◆ TASK DESCRIPTION
Copy out every line holding the string "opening" from the records below.

◆ DATASET
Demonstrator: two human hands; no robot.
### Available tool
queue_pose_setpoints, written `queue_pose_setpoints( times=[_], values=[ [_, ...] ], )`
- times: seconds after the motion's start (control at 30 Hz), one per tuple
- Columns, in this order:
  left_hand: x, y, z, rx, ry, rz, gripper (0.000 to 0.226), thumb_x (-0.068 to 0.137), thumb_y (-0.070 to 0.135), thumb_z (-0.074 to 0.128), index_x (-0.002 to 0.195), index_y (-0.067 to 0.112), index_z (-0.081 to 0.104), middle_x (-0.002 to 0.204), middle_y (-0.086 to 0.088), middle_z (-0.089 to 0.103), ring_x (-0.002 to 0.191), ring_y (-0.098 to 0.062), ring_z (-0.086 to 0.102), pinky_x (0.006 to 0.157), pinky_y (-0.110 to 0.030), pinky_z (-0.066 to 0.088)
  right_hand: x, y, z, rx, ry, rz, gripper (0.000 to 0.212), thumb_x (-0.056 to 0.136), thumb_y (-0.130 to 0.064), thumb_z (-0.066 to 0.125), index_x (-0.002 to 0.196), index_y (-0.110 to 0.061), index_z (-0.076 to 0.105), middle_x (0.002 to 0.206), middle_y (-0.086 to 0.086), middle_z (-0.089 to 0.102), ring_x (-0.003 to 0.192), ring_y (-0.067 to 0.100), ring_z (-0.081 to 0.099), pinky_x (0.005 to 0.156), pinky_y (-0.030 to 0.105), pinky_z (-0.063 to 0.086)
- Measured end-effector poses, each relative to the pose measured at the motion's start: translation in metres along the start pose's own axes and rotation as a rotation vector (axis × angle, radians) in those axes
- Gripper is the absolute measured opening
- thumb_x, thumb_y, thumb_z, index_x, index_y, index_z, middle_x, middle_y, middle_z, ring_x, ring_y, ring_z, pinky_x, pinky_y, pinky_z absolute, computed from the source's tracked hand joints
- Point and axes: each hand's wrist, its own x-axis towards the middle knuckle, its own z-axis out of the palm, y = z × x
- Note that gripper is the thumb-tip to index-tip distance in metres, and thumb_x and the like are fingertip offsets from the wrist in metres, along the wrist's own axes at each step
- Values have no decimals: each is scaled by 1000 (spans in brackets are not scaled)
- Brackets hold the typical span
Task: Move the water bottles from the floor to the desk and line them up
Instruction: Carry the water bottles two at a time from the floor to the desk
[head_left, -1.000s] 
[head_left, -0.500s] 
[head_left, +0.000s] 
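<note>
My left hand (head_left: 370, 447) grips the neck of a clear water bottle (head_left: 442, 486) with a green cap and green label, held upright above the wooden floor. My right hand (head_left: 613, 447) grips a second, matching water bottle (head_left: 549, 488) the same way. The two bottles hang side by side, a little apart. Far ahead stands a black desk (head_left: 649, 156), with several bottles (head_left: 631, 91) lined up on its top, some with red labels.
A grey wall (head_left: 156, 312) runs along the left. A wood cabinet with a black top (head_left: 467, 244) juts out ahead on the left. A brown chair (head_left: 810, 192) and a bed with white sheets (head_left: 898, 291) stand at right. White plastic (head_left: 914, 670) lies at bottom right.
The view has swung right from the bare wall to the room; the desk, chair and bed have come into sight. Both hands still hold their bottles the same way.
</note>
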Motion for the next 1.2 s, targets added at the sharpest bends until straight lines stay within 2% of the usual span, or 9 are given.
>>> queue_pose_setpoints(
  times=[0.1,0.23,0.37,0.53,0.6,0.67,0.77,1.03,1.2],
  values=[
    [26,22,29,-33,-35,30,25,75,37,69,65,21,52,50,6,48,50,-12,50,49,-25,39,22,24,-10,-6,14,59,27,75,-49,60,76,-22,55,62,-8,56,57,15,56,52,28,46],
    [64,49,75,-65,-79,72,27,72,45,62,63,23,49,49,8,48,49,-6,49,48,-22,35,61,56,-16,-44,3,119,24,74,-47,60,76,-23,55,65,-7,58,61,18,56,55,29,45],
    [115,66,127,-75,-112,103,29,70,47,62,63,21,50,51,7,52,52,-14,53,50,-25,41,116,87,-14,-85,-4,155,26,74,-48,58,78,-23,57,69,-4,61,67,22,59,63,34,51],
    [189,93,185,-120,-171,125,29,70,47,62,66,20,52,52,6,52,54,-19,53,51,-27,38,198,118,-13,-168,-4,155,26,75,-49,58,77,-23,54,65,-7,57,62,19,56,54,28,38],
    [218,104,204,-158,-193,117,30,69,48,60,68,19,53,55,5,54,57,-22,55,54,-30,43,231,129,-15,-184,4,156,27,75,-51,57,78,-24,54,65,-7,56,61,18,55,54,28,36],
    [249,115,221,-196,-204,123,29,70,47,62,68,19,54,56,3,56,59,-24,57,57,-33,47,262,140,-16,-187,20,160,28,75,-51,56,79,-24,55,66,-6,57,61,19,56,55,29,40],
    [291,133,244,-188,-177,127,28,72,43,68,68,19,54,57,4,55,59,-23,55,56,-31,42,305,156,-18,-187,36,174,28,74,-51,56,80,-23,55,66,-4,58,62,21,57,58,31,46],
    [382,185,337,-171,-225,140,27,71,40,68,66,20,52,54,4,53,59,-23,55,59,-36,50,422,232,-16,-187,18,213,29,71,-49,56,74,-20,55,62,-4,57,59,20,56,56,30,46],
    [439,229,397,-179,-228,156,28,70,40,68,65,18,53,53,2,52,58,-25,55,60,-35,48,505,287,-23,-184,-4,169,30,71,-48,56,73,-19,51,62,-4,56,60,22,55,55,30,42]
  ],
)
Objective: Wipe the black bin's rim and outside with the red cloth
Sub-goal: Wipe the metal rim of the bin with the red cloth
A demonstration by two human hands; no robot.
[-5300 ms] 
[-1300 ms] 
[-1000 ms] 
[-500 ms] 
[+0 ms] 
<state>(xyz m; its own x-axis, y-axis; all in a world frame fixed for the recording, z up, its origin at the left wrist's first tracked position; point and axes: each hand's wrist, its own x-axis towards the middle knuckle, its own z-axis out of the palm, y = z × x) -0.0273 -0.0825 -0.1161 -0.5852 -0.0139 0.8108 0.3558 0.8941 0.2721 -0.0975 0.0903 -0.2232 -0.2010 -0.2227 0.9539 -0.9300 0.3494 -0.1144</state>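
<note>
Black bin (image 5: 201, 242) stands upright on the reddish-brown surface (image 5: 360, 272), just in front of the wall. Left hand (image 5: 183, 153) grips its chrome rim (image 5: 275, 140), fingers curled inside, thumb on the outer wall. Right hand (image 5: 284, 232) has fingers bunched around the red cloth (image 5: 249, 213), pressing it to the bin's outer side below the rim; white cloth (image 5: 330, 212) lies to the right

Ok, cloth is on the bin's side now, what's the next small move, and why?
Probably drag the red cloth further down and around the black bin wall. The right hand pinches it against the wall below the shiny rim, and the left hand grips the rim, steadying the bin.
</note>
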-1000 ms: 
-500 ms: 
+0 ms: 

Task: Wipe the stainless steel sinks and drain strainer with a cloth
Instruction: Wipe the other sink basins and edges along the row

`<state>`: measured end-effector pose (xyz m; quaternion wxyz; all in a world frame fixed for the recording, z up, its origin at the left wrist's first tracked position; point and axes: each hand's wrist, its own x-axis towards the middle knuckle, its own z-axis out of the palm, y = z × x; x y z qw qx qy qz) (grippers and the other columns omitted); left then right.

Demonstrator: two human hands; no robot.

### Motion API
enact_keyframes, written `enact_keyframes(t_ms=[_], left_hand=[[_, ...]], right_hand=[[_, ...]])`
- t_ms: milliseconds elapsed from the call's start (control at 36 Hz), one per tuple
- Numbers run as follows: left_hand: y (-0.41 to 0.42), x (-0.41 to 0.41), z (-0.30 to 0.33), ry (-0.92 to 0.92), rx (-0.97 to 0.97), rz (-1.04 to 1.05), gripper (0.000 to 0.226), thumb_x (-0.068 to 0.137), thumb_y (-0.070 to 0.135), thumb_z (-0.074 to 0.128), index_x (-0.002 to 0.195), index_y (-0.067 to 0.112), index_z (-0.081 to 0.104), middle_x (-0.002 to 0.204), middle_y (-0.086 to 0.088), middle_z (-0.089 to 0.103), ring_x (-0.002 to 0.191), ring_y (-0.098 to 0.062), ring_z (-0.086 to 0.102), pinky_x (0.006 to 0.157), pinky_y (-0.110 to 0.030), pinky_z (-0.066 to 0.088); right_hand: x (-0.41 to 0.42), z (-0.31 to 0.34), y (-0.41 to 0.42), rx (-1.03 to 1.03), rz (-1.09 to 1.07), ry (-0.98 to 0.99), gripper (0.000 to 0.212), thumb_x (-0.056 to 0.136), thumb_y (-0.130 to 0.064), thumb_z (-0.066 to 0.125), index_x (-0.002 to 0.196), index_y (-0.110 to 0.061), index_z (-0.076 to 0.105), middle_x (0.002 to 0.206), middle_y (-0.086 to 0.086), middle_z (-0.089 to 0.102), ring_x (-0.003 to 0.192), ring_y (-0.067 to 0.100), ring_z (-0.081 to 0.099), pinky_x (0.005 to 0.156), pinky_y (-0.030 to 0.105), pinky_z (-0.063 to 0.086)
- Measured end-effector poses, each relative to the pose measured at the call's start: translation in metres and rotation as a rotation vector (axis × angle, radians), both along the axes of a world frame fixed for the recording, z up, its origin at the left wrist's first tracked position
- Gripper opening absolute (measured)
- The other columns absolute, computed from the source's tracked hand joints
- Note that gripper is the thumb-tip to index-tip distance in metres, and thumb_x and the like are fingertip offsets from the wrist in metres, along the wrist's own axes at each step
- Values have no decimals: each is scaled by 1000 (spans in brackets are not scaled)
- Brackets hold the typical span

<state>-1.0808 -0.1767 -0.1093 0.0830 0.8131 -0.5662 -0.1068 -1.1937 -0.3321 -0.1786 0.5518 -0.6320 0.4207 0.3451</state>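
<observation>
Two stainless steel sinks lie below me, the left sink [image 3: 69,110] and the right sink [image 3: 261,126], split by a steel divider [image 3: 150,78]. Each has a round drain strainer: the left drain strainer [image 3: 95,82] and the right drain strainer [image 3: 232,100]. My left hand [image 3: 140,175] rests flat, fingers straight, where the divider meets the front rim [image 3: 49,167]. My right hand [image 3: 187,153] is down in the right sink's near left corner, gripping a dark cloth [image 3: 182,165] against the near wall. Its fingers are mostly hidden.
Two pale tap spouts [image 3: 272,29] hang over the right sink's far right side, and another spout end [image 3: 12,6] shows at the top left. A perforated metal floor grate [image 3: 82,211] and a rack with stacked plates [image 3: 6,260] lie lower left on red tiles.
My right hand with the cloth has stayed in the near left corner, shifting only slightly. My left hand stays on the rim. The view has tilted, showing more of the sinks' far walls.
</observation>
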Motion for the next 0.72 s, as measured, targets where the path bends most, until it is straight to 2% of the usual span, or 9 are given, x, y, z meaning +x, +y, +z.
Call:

◆ RESPONSE AREA
- Gripper is the absolute measured opening
- Gripper opening absolute (measured)

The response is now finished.